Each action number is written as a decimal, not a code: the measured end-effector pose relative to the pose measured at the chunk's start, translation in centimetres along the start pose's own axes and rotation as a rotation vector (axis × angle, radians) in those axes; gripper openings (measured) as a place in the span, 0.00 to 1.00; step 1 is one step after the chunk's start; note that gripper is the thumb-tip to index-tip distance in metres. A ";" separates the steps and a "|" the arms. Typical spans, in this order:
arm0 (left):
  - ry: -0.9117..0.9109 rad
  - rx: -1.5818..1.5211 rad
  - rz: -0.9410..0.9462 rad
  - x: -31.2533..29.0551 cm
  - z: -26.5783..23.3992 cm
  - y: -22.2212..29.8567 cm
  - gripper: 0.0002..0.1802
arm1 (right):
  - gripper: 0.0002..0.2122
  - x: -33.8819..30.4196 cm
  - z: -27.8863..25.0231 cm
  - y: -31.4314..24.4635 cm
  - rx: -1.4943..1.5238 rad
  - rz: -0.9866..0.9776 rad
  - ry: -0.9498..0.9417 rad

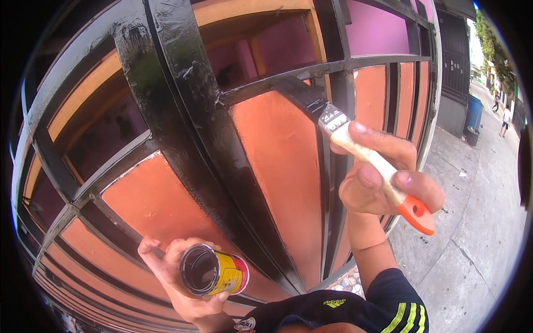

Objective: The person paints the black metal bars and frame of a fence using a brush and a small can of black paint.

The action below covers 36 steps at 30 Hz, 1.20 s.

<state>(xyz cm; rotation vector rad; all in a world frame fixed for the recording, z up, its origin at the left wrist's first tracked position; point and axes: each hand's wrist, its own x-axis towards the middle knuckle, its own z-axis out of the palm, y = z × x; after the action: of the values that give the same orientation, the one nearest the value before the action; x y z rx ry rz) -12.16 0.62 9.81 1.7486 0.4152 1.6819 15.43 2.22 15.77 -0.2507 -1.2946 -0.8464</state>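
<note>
My right hand [383, 172] grips a paintbrush [369, 152] by its pale wooden handle, which ends in an orange tip. The brush's black, paint-coated bristles touch the dark horizontal bar [250, 89] of a metal gate. Lower down, my left hand [183, 283] is wrapped round a small yellow and red paint can [230, 273], tilted so its open mouth shows. Dark paint coats the can's rim and inside. Glossy black covers the gate's thick middle posts [180, 83], and orange panels [277, 161] fill the spaces between the bars.
Through the upper gate openings show purple walls [377, 30] and orange-yellow frames. A grey pavement [455, 222] runs along the right. Farther off stand a blue barrel [473, 115] and a dark gate [452, 61]. Two people walk in the distant street.
</note>
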 end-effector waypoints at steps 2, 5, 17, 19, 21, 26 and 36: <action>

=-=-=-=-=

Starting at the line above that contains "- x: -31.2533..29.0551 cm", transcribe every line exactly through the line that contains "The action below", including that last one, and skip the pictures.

* Solution below *
  - x: -31.2533..29.0551 cm
  - z: -26.5783..23.3992 cm
  - y: -22.2212..29.8567 cm
  - gripper: 0.0002..0.1802
arm1 (right):
  - gripper: 0.0002..0.2122
  - x: -33.8819..30.4196 cm
  - z: -27.8863..25.0231 cm
  - y: -31.4314..24.4635 cm
  - rx: -1.4943..1.5238 rad
  - rz: -0.9866..0.9776 rad
  - ry: -0.9498..0.9417 rad


Objective: The person paints the black metal bars and frame of a fence using a brush and a small can of black paint.

The action below covers 36 steps at 30 Hz, 1.20 s.

The answer has been given, and the exercise is complete.